### Task details:
An exact copy of all the data is required.

### Given information:
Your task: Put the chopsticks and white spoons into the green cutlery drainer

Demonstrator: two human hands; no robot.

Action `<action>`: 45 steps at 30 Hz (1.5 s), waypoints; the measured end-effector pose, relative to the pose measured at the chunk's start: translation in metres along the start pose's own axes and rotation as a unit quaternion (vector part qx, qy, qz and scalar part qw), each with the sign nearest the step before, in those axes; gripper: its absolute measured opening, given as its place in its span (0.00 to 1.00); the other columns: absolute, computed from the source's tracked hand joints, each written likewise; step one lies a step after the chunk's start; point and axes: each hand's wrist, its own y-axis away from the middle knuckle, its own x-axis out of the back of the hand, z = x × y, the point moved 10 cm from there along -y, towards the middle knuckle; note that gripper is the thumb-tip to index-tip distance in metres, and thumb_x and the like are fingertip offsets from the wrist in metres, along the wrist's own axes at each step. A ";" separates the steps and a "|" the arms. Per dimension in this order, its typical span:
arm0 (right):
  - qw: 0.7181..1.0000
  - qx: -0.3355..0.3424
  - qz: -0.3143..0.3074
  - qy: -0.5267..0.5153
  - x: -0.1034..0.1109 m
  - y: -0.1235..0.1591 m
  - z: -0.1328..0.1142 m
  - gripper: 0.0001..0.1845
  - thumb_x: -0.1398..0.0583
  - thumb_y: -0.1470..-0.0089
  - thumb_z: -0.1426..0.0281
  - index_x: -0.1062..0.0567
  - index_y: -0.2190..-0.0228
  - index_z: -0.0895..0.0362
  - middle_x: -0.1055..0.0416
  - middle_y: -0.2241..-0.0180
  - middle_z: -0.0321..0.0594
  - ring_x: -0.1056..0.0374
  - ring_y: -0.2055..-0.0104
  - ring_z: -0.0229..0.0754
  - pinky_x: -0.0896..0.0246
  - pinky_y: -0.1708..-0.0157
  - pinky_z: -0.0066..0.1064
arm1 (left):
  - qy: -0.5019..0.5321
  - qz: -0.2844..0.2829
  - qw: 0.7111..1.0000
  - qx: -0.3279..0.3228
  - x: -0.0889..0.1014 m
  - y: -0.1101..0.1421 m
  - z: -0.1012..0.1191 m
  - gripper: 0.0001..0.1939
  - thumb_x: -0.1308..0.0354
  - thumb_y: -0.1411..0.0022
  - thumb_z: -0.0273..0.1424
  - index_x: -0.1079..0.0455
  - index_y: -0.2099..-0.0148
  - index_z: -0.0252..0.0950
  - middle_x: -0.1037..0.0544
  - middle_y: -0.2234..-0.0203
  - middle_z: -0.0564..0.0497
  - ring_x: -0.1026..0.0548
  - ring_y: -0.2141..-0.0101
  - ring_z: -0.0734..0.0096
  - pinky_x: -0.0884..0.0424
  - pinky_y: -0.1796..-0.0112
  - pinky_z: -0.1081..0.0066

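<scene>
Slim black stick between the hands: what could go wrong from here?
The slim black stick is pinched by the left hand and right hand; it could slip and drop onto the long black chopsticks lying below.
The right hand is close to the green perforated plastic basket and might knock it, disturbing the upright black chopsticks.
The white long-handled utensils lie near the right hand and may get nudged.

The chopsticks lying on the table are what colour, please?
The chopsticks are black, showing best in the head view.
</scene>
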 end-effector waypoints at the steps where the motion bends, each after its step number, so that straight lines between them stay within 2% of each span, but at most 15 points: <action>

### Your response:
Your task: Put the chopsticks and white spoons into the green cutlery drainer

Demonstrator: two human hands; no robot.

Action `<action>`: 45 steps at 30 Hz (1.5 s), waypoints; the measured end-effector pose, relative to the pose measured at the chunk's start: translation in metres along the start pose's own axes and rotation as a unit quaternion (vector part qx, qy, qz and scalar part qw), each with the sign nearest the step before, in those axes; gripper: its absolute measured opening, given as its place in its span (0.00 to 1.00); the other columns: absolute, computed from the source's tracked hand joints, each written likewise; step one lies a step after the chunk's start; point and axes: each hand's wrist, its own y-axis away from the middle knuckle, its own x-axis out of the back of the hand, z = x × y, the point moved 10 cm from there along -y, towards the middle knuckle; note that gripper is the thumb-tip to index-tip distance in metres, and thumb_x and the like are fingertip offsets from the wrist in metres, along the wrist's own axes at each step. A ";" separates the steps and a "|" the arms. Per dimension in this order, its typical span:
arm0 (right):
  - qw: 0.7181..1.0000
  - qx: -0.3355..0.3424
  - qz: -0.3143..0.3074
  - qy: -0.5267..0.5153
  - x: -0.1034..0.1109 m
  - y: -0.1235..0.1591 m
  - z: -0.1328..0.1142 m
  - gripper: 0.0001..0.1845
  - thumb_x: -0.1398..0.0583
  - thumb_y: -0.1470..-0.0089
  - thumb_z: -0.1426..0.0281
  - index_x: -0.1062..0.0567
  - index_y: -0.2190..-0.0228
  - index_z: -0.0895..0.0362
  - middle_x: -0.1055..0.0416
  - middle_y: -0.2241..-0.0180
  - middle_z: -0.0321..0.0594
  - ring_x: -0.1056..0.0374
  - ring_y: -0.2055..-0.0104
  - ring_z: -0.0229..0.0754
  - pinky_x: -0.0896..0.0246
  - pinky_y: -0.1708..-0.0157
  - pinky_z: -0.0066..0.1064
arm1 (left):
  - qy: -0.5019..0.5321
  - qz: -0.2844..0.2829
  - qw: 0.7111..1.0000
  - qx: -0.3279..0.3228
  - x: -0.0889..0.1014 m
  - y: -0.1101..0.1421 m
  - z: -0.1012..0.1191 m
  - gripper: 0.0001..0.1939
  - thumb_x: -0.1308..0.0354
  - thumb_y: -0.1411..0.0022
  - thumb_z: -0.0273..0.1424
  - index_x: -0.1079..0.0455
  - index_y: -0.2099..-0.0148
  - index_z: -0.0252..0.0950
  - middle_x: -0.1037..0.0544
  - middle_y: -0.2234..-0.0203
  - middle_z: -0.0564..0.0497
  - ring_x: -0.1026..0.0548
  - ring_y: -0.2141..-0.0101
  - ring_z: -0.0734..0.0096
  - pinky_x: -0.0884..0.0424
  - pinky_y: -0.1796..-0.0112
  - pinky_z: -0.1081..0.0066

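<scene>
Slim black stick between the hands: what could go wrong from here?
The slim black stick is pinched by the left hand and right hand; it could slip and drop onto the long black chopsticks lying below.
The right hand is close to the green perforated plastic basket and might knock it, disturbing the upright black chopsticks.
The white long-handled utensils lie near the right hand and may get nudged.

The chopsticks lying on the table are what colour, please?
The chopsticks are black, showing best in the head view.
</scene>
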 end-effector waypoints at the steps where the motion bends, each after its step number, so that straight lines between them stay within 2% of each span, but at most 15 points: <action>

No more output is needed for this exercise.